> _Problem description_:
Go through the records below line by line and report how many lines include "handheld", giving the number only.

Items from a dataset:
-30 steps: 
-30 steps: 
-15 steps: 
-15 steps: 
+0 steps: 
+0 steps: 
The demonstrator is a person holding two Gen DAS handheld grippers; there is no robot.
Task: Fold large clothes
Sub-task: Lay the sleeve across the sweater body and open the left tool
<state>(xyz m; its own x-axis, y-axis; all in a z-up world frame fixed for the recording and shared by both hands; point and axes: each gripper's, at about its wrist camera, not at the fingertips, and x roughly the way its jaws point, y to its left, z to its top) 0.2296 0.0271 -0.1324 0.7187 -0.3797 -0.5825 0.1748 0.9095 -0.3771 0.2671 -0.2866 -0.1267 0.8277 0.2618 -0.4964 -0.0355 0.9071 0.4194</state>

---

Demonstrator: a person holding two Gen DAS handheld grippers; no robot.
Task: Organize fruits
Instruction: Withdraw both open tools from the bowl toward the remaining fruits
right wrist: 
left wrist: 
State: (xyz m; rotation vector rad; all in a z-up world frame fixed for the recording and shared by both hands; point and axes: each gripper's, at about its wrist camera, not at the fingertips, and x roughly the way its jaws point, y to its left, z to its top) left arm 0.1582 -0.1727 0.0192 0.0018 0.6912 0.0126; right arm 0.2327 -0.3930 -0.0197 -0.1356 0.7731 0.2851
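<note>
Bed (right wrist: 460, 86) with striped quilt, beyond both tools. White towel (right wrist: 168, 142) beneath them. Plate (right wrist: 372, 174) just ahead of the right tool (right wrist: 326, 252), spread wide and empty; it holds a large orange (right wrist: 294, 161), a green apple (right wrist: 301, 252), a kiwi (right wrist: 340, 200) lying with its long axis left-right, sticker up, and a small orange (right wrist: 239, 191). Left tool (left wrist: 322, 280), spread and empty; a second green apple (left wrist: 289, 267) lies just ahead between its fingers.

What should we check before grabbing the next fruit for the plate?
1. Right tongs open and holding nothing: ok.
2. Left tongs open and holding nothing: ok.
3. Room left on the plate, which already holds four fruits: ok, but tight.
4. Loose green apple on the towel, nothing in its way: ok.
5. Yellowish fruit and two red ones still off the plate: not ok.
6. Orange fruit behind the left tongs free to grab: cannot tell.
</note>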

> _Solution to this exercise_:
2